TikTok owner ByteDance developing smartphone
- Published
The creator of a hugely popular video-sharing app has announced it is branching out into making smartphones.
TikTok is the fastest-growing social media app, with about 500 million regular users.
The app, which lets people post 15-second videos, is estimated to have been downloaded more than a billion times on app stores.
TikTok developer ByteDance is making the move after acquiring patents and employees from device-maker Smartisan.
Besides TikTok, ByteDance owns several popular AI-based video and news apps, such as Slack alternative Lark, video-chat app Flipchat, and news aggregator Toutiao, but TikTok is by far its most popular offering.
The app has done so well with both Western and Asian audiences that it recently unseated Uber to become the world's largest privately backed start-up, with a valuation of $75bn (£61.4bn).
According to Chinese financial magazine Caijing, the new phone has been in development for seven months.
New trends in smartphones
ByteDance is not the first developer to capitalise on a popular app. In 2013, Chinese selfie-app-maker Meitu started making phones tailored to consumers who really like to take photos of themselves.
Meitu's phones, promoted by popular Chinese social media influencers, feature dual pixel cameras with faster auto-focus as well as artificial intelligence to select the best customised photo-editing filters for each user.
But China has become a very competitive market for smartphone-makers and there are doubts yet another device will be able to stand out.
"It's extremely difficult for any new entrants to break into the smartphone market profitably, particularly at a time when big brands such as Apple, Samsung and Huawei are carpet-bombing consumers with millions of pounds worth of marketing," Ben Wood, technology analyst at CCS Insight, told BBC News.
"There are always niches that open up in the smartphone market but they tend to be 'firework products', starting with a big bang and quickly disappearing."
Technology giants such as Facebook, Google and Amazon have also branched out beyond their primary businesses but with varying success.

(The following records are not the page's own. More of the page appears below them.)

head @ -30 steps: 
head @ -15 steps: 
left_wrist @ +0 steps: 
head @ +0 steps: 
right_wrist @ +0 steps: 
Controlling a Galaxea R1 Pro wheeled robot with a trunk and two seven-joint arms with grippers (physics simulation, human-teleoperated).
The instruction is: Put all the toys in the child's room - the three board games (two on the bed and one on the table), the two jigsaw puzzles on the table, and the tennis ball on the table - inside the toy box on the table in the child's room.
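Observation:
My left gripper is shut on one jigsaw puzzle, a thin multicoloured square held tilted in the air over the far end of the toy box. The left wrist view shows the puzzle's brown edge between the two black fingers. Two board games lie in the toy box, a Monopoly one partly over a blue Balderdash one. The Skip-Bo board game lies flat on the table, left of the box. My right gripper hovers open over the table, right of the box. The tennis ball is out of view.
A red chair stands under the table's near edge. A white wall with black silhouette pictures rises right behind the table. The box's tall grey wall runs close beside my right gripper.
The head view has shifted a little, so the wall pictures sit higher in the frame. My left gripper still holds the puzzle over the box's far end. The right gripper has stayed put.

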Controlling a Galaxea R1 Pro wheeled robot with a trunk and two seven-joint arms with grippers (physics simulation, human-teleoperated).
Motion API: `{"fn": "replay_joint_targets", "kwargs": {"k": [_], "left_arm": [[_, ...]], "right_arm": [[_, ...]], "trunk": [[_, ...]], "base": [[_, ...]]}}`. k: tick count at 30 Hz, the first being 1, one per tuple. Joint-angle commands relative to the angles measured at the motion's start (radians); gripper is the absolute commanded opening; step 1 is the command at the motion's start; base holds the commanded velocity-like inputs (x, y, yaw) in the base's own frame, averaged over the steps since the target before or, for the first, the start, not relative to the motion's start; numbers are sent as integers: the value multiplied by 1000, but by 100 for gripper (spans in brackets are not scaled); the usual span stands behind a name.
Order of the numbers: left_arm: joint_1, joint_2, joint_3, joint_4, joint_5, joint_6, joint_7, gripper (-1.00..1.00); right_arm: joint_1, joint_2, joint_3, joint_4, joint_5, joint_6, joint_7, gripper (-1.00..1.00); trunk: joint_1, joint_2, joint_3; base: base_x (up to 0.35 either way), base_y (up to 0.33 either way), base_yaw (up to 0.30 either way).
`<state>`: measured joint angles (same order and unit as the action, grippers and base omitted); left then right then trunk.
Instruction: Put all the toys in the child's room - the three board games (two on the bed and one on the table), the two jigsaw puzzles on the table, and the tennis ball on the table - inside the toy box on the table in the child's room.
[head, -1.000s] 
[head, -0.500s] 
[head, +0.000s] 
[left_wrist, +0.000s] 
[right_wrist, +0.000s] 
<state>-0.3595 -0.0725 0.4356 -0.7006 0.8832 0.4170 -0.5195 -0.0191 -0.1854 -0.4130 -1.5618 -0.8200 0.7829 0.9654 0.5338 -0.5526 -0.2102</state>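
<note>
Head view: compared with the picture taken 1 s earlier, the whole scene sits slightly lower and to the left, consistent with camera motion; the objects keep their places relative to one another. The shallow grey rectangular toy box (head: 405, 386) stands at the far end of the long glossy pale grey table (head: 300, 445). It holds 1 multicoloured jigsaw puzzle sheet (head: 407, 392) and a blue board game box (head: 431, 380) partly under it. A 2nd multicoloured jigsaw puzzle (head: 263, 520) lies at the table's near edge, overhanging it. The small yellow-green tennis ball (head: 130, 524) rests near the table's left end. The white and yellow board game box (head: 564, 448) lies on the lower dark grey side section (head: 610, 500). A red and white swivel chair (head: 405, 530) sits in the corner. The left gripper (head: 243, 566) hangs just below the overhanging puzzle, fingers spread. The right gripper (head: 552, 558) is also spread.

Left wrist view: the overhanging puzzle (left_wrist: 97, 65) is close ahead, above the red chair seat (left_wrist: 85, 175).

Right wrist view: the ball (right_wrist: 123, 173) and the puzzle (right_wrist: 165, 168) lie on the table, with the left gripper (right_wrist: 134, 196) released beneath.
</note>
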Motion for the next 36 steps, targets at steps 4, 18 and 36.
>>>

While Facebook is successful in social networks and communication, acquiring popular apps such as Whatsapp and Instagram, it failed to branch out into mobile with its own Android launcher app, Home.
Similarly, Google's Pixel phones have been a winner but its social network, Google+, was finally shut down earlier this year after gradually declining use of the service.
And Amazon's tablets and e-readers have been popular with consumers but its Fire Phone saw a frosty reception after it launched in May 2014.
Within five months, Amazon reported it had suffered a $170m writedown (£110m) due to the product. And it laid off smartphone engineers before pulling the product off the shelves in September 2015.